## SUPPLIED INFORMATION

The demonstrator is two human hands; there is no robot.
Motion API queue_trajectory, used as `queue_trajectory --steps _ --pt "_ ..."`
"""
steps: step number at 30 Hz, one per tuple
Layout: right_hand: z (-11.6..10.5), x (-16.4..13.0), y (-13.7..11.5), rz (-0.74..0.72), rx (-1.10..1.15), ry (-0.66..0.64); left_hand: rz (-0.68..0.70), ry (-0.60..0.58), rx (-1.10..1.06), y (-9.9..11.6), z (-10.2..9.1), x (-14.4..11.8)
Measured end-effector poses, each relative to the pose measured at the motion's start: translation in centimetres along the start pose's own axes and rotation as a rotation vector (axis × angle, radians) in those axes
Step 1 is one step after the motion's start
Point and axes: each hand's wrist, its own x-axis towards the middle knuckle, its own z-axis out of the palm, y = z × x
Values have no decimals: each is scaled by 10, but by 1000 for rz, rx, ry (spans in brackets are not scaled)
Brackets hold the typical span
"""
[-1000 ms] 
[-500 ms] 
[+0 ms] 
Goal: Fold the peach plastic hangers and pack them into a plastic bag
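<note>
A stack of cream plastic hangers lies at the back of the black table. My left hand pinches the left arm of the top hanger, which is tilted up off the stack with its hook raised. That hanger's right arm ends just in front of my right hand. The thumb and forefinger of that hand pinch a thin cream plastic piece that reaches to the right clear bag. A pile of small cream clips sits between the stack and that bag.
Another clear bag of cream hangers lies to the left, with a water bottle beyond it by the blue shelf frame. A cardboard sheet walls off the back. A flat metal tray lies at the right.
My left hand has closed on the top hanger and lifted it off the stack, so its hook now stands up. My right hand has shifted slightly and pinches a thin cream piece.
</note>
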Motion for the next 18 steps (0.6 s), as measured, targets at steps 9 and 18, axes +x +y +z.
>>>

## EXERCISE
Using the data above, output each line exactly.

## ANSWER TO THE EXERCISE
The demonstrator is two human hands; there is no robot.
Motion API queue_trajectory, used as `queue_trajectory --steps _ --pt "_ ..."`
"""
steps: step number at 30 Hz, one per tuple
Layout: right_hand: z (-11.6..10.5), x (-16.4..13.0), y (-13.7..11.5), rz (-0.74..0.72), rx (-1.10..1.15), ry (-0.66..0.64); left_hand: rz (-0.68..0.70), ry (-0.60..0.58), rx (-1.10..1.06), y (-9.9..11.6), z (-10.2..9.1), x (-14.4..11.8)
Measured end-effector poses, each relative to the pose measured at the motion's start: translation in centimetres along the start pose's own axes and rotation as a rotation vector (axis × angle, radians) in those axes
Step 1 is one step after the motion's start
Point and axes: each hand's wrist, its own x-axis towards the middle knuckle, its own z-axis out of the palm, y = z × x
Values have no decimals: each is scaled by 10, but by 1000 for rz, rx, ry (spans in brackets are not scaled)
Brackets hold the typical span
"""
[-1000 ms] 
[-500 ms] 
[+0 ms] 
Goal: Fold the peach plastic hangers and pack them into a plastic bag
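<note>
A stack of cream plastic hangers lies at the back of the black table. My left hand pinches the left arm of the top hanger, which is tilted up off the stack with its hook raised. That hanger's right arm ends just in front of my right hand. The thumb and forefinger of that hand pinch a thin cream plastic piece that reaches to the right clear bag. A pile of small cream clips sits between the stack and that bag.
Another clear bag of cream hangers lies to the left, with a water bottle beyond it by the blue shelf frame. A cardboard sheet walls off the back. A flat metal tray lies at the right.
My left hand has closed on the top hanger and lifted it off the stack, so its hook now stands up. My right hand has shifted slightly and pinches a thin cream piece.
</note>
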Motion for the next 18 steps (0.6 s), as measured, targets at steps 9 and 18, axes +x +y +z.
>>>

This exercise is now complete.